### EXERCISE GOAL
Exactly one number should make up the answer: how many lines of the listing contain the string "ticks".

### EXCERPTED RECORDS
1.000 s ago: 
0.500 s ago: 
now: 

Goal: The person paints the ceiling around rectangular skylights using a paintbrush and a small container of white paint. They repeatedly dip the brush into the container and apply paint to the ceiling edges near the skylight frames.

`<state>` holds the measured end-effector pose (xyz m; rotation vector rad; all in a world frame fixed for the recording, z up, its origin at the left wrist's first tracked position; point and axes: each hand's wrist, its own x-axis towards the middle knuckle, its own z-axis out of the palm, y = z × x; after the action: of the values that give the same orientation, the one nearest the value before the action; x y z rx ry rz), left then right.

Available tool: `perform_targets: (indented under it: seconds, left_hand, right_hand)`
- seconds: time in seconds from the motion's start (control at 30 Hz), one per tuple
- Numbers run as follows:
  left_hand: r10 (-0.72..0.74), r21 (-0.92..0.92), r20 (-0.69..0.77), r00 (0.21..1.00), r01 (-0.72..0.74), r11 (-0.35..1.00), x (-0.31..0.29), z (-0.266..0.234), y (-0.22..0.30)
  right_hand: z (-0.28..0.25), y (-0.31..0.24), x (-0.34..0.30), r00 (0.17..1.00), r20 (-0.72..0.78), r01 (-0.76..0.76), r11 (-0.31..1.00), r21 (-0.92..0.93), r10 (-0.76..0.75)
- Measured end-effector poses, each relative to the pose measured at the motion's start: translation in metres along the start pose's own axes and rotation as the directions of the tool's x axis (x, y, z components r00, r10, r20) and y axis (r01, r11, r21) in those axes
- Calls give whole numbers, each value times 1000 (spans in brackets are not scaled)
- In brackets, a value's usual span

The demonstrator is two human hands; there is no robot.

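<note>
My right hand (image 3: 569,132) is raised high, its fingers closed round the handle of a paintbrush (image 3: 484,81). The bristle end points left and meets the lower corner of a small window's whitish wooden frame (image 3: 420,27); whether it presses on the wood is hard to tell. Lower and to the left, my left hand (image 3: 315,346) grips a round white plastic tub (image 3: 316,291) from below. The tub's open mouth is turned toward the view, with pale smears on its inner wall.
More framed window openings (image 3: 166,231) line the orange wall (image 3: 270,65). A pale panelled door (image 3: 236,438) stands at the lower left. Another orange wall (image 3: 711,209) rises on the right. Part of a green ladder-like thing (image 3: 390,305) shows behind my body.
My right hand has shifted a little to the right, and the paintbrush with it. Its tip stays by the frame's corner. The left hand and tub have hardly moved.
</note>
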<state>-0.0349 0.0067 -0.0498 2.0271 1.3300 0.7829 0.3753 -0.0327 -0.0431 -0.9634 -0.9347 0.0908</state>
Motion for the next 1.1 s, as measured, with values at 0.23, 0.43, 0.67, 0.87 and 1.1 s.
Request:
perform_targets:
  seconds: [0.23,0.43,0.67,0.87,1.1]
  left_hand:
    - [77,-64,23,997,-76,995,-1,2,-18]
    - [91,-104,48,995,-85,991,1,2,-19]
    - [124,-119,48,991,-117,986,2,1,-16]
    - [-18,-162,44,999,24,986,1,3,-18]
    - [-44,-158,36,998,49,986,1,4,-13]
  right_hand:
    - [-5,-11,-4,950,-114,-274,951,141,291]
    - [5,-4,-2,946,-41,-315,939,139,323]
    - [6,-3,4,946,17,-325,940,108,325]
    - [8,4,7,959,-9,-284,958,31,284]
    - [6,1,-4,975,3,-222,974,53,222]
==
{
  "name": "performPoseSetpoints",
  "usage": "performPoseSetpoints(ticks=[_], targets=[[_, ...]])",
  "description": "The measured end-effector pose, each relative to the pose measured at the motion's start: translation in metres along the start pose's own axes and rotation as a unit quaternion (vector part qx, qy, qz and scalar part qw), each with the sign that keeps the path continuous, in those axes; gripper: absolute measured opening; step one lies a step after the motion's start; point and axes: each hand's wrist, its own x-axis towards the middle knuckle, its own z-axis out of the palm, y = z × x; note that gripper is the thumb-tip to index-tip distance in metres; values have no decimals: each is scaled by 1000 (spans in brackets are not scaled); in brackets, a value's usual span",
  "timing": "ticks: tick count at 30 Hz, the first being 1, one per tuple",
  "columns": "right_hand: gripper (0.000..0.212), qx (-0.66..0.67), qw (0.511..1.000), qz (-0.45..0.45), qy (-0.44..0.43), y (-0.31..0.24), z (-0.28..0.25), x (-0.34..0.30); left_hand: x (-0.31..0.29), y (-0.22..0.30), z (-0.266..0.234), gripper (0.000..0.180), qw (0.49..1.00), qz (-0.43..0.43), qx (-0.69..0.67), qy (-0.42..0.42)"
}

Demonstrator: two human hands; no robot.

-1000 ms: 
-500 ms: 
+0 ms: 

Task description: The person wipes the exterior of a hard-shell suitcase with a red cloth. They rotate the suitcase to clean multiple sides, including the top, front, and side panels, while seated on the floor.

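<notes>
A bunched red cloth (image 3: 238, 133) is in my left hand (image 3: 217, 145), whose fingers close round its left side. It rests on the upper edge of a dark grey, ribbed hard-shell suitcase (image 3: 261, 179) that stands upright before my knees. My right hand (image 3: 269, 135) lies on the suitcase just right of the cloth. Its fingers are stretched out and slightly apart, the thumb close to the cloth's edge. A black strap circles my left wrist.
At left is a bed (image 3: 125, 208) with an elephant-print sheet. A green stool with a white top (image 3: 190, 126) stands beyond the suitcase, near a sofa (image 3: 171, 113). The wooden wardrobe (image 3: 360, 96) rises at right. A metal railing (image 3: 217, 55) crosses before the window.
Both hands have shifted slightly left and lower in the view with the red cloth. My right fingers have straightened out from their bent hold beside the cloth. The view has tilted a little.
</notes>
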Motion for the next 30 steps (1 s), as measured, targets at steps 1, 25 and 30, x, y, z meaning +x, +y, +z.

### EXERCISE SOLUTION
2